You put heart + soul + elbow grease into your pie crust, it’s a crime to toss out all the precious scraps left behind after the shells are filled. As we head full swing into the holiday season, I thought I’d share a method for turning extra dough into scrumptious little cinnamon sugar cookies. The recipe was passed down from my great grandmother, Robbie, who called these flaky, bite-size treats Noodle-um Naddle-ums.
Gather up any bits of leftover dough and roll them into a ball. Wrap well and keep chilled until you are ready to bake.Preheat the oven to 375 degrees and line a baking sheet with parchment paper. Roll the dough out very thin.Cut into strips that are about 3/4 of an inch wide by 5 inches long.
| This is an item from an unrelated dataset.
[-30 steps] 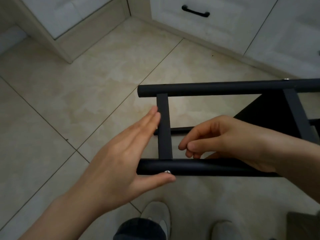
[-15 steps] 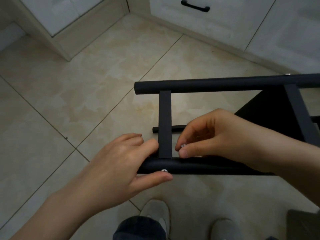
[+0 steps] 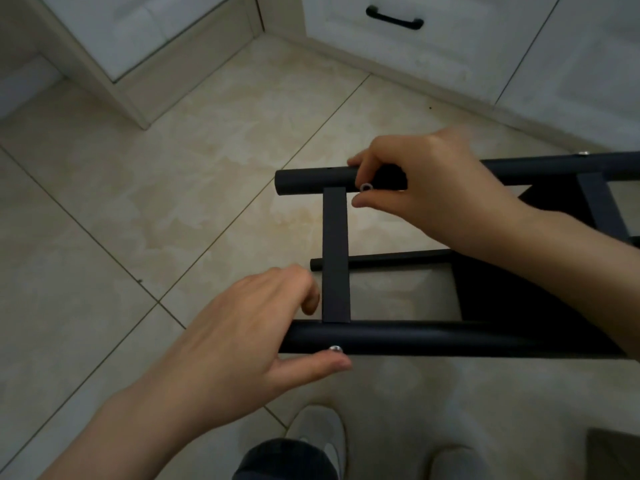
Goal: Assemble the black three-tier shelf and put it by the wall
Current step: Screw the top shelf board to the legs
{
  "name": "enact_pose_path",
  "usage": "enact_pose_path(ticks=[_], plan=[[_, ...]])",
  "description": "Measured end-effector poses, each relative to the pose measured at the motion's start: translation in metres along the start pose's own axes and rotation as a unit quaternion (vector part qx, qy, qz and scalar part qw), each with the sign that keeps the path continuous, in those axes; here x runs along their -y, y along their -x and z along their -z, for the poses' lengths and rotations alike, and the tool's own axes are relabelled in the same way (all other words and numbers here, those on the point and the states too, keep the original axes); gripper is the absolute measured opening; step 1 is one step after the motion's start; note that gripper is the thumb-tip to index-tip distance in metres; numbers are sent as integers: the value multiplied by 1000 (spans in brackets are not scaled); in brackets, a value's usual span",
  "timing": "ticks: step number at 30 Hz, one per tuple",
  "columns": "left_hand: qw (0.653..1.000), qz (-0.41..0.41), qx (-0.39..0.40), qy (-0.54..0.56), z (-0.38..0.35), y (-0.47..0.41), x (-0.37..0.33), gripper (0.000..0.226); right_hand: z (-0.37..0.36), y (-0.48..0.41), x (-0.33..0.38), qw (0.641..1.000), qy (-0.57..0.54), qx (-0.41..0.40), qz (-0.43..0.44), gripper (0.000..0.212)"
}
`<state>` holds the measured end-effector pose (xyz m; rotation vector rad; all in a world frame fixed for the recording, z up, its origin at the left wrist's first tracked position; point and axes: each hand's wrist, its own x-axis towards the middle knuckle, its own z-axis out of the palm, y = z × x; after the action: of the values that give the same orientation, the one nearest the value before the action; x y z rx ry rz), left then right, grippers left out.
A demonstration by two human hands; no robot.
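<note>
The black shelf frame lies on its side above the tiled floor. Its near tube runs left to right, with a silver screw head on its front. A flat black crossbar joins it to the far tube. My left hand grips the left end of the near tube, thumb under the screw. At the far tube, my right hand pinches a small silver nut beside the crossbar's top end. A thinner black rod shows lower down, behind the crossbar.
White cabinets with a black handle stand at the back and right. A cabinet corner juts in at the upper left. My shoes are below the frame. A dark object sits at the bottom right corner.
My right hand rose from the near tube to the far tube with the small silver nut. My left hand's fingers curled round the near tube's end.
</note>
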<state>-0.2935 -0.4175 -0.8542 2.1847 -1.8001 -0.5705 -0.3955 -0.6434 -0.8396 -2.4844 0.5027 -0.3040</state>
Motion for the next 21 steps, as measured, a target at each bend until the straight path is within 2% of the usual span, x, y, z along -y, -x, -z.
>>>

Precision isn’t important here.Have ready a tablespoon or so of melted butter and a dish of cinnamon-sugar. Brush the top of the dough lightly with the butter and then sprinkle generously with cinnamon-sugar.Roll up each strip into a pinwheel and set on the baking sheet with the loose end down so it doesn’t unfurl. Lightly dab a bit more melted butter on the top of the cookies and add another pinch of cinnamon-sugar. Pop the baking tray into the fridge for 15 minutes to firm up the dough if you have the time. If not, it can go right into the oven, just may not hold its shape as well.
Bake the cookies until golden brown all over, about 12 minutes. Remove from oven.
Pour glasses of milk for yourself and any pint-size bakers you might have on hand and enjoy your pie crust the second time around. Noodle-um Naddle-ums are worth every bit of elbow grease that went into making your dough.